Firstly, let’s rewind to what happened leading up to the 2007/08 “Credit Crunch” to get an insight. In the 1970s and ’80s, a first time buyer in Hull would probably go through a building society if they were wanting to take out a mortgage to purchase a home.
Back then, it was the norm to make an appointment with the building society manager to see whether or not you qualified for a mortgage. This was at the time where banks didn’t always do mortgages! The process would involve the customer taking out a savings account with the building society and the building society would then use that money to lend to other customers. For the building society to make a profit, the interest rates would be higher to borrowers than the rate they were paying to savers.
They moved away from the older model when the banks got involved in mortgage lending. The new strategy would be where lenders would “buy” the money from markets. This would speed up the process in which they could lend out to customers.
Jumping to the mid 2000s; The market was full of new specialist lenders, with many of them originating from North America.
Known as ‘securitisation’, the lenders would sell their book of mortgage customers to raise new money and lend again.

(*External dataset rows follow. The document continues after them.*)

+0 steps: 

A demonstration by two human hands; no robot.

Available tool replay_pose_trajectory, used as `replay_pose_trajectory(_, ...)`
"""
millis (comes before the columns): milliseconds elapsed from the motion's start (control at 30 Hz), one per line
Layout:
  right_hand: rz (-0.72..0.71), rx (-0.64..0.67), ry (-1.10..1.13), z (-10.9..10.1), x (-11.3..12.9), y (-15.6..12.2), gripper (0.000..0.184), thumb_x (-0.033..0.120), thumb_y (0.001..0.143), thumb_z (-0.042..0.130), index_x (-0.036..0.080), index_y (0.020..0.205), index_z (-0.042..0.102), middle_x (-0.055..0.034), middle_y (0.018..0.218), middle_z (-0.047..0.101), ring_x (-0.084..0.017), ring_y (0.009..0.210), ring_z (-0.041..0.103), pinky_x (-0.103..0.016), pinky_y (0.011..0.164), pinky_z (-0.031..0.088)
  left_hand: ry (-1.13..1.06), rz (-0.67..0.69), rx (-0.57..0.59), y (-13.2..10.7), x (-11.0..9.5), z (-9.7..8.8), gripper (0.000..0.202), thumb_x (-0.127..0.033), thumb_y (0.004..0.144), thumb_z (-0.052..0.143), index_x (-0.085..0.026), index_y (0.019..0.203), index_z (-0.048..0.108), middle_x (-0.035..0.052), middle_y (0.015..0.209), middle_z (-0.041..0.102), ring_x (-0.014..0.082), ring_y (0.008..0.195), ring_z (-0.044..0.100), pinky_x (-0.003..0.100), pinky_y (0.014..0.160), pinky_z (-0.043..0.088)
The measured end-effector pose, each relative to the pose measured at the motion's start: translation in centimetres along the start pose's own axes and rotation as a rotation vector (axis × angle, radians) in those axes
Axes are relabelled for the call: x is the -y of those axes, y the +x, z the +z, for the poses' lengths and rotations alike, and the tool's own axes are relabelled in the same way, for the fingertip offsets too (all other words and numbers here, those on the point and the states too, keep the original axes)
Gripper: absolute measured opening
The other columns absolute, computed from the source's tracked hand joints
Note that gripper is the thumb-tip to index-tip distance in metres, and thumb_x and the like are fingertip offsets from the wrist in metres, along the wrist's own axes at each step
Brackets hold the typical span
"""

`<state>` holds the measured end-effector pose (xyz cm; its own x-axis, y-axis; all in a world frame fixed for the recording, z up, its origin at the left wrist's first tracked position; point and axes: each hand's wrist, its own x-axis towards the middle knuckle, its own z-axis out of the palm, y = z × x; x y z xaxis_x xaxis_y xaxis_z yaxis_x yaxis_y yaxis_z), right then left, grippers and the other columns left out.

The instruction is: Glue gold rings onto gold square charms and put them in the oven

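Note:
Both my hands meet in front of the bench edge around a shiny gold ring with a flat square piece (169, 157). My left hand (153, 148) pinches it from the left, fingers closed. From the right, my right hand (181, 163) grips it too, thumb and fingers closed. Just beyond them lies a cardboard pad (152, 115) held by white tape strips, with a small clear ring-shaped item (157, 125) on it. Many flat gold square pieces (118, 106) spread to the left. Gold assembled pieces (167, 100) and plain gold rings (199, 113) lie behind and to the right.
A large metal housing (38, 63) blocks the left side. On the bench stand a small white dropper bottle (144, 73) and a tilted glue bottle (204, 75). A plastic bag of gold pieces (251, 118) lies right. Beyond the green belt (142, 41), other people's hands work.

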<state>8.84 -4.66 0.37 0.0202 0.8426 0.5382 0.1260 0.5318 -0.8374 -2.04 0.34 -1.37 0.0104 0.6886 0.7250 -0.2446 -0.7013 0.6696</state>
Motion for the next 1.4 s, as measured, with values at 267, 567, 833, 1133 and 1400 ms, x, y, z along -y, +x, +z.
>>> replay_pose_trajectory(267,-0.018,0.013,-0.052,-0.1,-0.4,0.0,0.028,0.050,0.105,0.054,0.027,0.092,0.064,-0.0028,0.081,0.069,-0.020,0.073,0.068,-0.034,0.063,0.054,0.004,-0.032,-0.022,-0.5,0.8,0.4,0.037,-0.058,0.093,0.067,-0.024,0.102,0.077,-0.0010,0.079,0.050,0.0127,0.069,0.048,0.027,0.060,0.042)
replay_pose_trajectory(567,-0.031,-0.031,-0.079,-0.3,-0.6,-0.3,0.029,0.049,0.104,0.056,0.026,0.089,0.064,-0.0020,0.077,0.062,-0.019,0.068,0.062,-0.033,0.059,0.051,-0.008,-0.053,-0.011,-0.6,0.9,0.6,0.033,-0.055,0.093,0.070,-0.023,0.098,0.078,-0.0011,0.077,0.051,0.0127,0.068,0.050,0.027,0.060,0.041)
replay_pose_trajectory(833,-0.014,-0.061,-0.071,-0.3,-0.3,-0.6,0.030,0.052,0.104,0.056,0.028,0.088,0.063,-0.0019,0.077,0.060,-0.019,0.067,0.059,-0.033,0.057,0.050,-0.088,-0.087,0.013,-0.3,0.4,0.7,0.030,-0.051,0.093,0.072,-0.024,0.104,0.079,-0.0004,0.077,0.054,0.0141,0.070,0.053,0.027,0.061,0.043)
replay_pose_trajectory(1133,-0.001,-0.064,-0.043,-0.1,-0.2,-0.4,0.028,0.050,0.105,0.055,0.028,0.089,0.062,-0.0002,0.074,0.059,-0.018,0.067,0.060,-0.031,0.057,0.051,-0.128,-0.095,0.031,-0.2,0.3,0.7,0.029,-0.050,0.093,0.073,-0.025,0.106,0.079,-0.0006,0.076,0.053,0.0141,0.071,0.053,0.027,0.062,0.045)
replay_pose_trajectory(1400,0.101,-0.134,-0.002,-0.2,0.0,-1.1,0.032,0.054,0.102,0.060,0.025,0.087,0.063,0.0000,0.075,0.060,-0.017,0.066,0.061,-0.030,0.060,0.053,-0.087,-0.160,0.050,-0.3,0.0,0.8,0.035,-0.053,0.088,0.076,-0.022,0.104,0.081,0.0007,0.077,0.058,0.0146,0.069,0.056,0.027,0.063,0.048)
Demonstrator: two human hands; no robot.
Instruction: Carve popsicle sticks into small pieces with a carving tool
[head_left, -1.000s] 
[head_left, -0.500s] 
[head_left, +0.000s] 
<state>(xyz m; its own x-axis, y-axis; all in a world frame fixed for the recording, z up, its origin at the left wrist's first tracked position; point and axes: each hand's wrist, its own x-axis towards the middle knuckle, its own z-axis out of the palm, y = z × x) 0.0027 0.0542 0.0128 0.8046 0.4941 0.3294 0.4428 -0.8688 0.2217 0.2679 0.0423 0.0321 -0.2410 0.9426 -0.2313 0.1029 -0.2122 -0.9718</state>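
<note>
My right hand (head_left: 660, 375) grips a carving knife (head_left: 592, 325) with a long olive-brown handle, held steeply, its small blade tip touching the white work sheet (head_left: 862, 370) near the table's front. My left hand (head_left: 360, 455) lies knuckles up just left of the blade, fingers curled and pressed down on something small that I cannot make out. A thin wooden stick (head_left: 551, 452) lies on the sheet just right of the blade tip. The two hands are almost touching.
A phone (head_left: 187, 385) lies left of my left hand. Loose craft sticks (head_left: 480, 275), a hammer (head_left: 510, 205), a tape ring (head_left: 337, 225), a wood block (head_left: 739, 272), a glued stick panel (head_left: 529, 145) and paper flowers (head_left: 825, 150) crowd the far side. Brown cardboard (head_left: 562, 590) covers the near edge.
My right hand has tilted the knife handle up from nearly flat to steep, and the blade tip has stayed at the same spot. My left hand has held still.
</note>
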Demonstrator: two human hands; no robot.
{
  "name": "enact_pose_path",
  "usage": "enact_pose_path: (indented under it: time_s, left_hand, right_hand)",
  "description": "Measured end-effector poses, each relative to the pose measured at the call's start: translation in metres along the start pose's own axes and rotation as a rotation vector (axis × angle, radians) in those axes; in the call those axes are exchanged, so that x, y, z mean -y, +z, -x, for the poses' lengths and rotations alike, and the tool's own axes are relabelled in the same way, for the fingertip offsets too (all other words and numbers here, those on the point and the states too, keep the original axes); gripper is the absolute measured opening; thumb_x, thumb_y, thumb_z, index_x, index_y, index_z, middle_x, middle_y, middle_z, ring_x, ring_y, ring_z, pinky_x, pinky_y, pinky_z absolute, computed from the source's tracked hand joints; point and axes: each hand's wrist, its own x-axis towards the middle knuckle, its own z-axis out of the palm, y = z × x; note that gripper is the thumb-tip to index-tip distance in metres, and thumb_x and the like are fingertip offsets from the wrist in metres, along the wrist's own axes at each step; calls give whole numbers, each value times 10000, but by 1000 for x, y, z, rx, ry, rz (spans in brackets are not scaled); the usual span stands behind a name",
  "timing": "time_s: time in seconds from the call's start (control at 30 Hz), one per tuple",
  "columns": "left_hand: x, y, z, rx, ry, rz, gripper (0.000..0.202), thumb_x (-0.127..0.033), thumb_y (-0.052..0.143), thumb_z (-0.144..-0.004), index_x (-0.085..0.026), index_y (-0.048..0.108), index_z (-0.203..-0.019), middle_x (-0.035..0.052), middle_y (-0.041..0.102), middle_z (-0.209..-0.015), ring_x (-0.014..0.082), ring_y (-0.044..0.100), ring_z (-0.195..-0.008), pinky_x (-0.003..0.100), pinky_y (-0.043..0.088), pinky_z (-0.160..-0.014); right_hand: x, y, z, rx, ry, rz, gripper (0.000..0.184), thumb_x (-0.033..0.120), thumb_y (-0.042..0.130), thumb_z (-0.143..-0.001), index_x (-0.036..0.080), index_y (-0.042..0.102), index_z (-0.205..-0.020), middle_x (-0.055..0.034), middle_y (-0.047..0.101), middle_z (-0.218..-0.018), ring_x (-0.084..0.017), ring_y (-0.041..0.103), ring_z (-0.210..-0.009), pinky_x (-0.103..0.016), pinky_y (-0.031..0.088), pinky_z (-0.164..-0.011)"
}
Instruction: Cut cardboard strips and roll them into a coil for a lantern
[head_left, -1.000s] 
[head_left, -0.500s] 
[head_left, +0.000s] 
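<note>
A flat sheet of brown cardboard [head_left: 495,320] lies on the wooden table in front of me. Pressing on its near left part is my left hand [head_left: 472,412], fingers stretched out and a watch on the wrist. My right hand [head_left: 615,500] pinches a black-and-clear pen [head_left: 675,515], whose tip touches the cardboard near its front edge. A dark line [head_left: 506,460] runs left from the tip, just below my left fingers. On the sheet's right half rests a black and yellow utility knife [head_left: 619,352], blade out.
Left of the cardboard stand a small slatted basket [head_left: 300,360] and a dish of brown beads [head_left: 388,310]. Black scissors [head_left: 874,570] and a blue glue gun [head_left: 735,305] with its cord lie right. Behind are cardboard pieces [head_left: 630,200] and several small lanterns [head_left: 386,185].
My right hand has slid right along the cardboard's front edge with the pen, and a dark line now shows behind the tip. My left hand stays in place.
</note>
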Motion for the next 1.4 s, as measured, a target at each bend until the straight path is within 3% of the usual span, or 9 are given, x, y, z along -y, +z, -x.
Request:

Usually, the books were bought by investors from larger financial institutions such as pension funds and high street banks.
Due to the greater deal of money made from the market, new lenders saw this as an opportunity to introduce more relaxed and flexible lending criteria. The lender saw poor credit history and self-certify mortgages as no issue, though it soon became apparent that it was just that; an issue.
Due to the relaxed lending criteria that lenders introduced, these mortgages, obviously, began to default. This lead to major banks losing confidence in each other, because of the uncertainty of how exposed they were in the fast unraveling sub-prime mortgage market.
The banks’ share prices plummeted in no time. Some, however, were bailed out by the UK Government (or more accurately, the taxpayer) to prevent them from going bust. Unfortunately, not all were bailed out and failed.
Because of “The Great Recession”, almost 80 different banks, building societies, and lenders across 20 different countries filed for bankruptcy or were acquired. Once this happened, lending dried up quickly.
It took nearly a decade for the market to recover safely. Property prices significantly dropped and everyone lost confidence in the UK economy.
This event is one that we don’t want to happen again. To prevent this, The UK government carried out investigations into what went wrong. This led to the “Mortgage Market Review 2014”.
With self-cert mortgages banned, responsibility for the affordability of mortgages was now in the hands of the lender.
There were in-depth investigations into customers’ incomes and outgoings with more precise lending criteria. Credit commitments, childcare, and other outgoings were now something lenders were paying more attention to. From this, lenders would be able to ensure customers could consistently afford their mortgage repayments.
Getting a mortgage is a lot tougher now than it was before. To prove their finances get taken seriously, customers need to be more organised with paperwork. Many mistakes happened running up to the Credit Crunch, however, the industry has learned a lesson to hopefully minimise the chances of this ever happening again.